• Prompt
All lines in the entries below that hold "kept" make up the answer.

[Stored dataset items]
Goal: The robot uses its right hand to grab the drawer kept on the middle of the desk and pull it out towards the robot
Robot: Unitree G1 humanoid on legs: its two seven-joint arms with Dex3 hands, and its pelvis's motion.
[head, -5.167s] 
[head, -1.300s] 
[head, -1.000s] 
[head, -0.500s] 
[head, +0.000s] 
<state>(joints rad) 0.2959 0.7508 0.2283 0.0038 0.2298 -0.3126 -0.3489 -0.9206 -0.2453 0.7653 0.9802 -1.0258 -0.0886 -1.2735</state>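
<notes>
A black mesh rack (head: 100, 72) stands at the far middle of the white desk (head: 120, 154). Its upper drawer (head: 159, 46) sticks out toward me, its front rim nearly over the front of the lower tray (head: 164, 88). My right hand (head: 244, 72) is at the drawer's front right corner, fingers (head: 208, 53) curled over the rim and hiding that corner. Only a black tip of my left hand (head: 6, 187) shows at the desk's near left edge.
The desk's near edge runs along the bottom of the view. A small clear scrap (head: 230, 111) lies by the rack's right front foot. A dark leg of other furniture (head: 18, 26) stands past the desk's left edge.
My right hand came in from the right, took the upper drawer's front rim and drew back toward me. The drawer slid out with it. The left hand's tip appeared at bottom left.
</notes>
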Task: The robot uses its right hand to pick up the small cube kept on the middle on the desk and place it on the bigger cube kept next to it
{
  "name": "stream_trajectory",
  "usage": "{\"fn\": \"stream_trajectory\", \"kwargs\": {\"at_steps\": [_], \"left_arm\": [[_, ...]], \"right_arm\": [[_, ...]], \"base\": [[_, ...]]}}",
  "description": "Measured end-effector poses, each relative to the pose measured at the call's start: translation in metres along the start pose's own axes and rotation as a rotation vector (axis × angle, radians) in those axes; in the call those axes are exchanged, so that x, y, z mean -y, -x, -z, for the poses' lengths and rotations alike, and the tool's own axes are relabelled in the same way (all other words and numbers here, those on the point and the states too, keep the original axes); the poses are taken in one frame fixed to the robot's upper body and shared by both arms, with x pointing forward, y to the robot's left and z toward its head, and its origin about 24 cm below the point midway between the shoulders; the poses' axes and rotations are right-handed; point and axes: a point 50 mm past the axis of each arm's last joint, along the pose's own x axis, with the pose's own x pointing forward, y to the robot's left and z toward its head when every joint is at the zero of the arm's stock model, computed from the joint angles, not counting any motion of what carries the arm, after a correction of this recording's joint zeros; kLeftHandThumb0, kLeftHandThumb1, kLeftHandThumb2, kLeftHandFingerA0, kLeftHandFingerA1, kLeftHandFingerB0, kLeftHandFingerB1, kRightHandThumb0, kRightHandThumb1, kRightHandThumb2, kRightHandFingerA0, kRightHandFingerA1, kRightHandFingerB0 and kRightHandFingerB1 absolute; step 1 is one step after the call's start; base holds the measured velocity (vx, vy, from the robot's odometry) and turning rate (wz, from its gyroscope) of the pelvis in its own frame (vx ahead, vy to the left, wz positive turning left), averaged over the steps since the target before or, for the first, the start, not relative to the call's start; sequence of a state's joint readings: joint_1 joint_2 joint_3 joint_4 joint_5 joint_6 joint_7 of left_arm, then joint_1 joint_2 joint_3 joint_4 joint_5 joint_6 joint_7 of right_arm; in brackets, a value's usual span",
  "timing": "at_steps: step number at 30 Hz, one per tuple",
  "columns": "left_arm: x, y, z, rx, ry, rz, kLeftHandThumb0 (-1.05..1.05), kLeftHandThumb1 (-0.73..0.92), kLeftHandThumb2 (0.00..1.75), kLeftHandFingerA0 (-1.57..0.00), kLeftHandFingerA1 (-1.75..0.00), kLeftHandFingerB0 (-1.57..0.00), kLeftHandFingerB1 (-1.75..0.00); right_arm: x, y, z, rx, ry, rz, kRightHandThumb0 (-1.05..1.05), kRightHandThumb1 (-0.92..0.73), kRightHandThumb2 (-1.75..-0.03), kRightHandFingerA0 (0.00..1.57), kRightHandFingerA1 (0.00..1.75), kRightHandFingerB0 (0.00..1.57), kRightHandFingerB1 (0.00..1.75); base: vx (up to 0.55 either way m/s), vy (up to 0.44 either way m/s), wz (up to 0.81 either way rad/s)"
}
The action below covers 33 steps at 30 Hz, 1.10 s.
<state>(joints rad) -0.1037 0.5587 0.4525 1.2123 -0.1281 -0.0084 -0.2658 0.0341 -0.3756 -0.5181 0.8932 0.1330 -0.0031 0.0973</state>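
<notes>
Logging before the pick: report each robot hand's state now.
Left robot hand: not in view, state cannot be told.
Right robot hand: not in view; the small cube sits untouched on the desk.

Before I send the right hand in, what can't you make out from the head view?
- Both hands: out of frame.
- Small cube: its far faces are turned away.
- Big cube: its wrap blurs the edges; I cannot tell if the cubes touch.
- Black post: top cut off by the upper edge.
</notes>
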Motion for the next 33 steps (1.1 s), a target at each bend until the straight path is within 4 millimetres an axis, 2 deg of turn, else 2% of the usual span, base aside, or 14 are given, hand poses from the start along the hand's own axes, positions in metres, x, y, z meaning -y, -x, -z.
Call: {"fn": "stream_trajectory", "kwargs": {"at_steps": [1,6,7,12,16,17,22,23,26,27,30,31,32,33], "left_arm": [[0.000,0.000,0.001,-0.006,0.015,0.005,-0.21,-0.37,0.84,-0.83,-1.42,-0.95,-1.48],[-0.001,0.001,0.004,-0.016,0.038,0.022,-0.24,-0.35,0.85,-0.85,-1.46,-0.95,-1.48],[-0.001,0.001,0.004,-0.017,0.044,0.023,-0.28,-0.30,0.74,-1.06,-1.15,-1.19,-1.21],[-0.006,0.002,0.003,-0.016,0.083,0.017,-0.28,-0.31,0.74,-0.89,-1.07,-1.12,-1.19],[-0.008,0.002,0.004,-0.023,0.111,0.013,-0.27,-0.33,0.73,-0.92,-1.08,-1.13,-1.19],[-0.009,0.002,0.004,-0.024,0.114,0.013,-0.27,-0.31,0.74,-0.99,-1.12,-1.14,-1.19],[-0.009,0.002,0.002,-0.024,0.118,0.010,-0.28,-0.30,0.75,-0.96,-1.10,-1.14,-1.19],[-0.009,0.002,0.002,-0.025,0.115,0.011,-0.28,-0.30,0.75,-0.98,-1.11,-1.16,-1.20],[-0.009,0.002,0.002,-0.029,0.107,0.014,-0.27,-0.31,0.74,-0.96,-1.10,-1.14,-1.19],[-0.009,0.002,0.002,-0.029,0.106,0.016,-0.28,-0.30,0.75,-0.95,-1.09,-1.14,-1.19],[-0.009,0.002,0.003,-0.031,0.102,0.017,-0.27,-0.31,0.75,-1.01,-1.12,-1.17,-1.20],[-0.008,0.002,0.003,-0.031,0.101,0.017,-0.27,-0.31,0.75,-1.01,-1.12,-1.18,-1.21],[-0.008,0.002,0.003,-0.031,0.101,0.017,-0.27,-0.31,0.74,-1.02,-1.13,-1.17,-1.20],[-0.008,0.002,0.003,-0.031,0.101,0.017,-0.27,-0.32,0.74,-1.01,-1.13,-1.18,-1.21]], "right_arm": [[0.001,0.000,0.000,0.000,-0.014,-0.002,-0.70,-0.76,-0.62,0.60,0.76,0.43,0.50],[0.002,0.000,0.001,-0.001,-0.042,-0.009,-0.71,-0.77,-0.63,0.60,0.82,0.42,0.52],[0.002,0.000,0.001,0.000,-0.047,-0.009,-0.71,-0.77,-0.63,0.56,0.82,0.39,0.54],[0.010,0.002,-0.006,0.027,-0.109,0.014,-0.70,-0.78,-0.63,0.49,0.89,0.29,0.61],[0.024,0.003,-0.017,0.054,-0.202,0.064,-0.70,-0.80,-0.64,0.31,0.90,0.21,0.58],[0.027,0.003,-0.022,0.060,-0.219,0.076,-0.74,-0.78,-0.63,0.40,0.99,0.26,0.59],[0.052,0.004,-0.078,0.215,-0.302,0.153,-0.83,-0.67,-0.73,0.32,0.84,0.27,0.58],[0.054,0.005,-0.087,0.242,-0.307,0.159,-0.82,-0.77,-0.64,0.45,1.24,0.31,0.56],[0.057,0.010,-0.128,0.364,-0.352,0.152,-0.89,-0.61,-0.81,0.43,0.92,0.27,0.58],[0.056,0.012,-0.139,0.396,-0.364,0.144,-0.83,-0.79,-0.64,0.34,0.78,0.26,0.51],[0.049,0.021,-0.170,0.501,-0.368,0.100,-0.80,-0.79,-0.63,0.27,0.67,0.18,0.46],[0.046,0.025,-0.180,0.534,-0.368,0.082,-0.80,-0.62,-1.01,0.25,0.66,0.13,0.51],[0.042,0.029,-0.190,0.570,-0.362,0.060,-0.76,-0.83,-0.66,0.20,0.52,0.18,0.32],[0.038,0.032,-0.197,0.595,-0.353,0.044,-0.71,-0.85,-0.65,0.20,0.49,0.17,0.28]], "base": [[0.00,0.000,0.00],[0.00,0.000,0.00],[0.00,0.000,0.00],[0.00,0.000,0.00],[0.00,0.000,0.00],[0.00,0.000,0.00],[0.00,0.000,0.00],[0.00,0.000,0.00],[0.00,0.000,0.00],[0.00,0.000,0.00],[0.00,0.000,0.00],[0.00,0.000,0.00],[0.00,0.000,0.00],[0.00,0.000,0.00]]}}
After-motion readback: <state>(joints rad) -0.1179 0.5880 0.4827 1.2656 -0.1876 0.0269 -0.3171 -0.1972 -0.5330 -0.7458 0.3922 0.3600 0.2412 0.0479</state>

• Result of this task
Goal: The robot uses its right hand to grab the drawer kept on the middle of the desk and pull it out towards the robot
Task: The robot uses its right hand to pick up the small cube kept on the middle on the desk and place it on the bigger cube kept next to it

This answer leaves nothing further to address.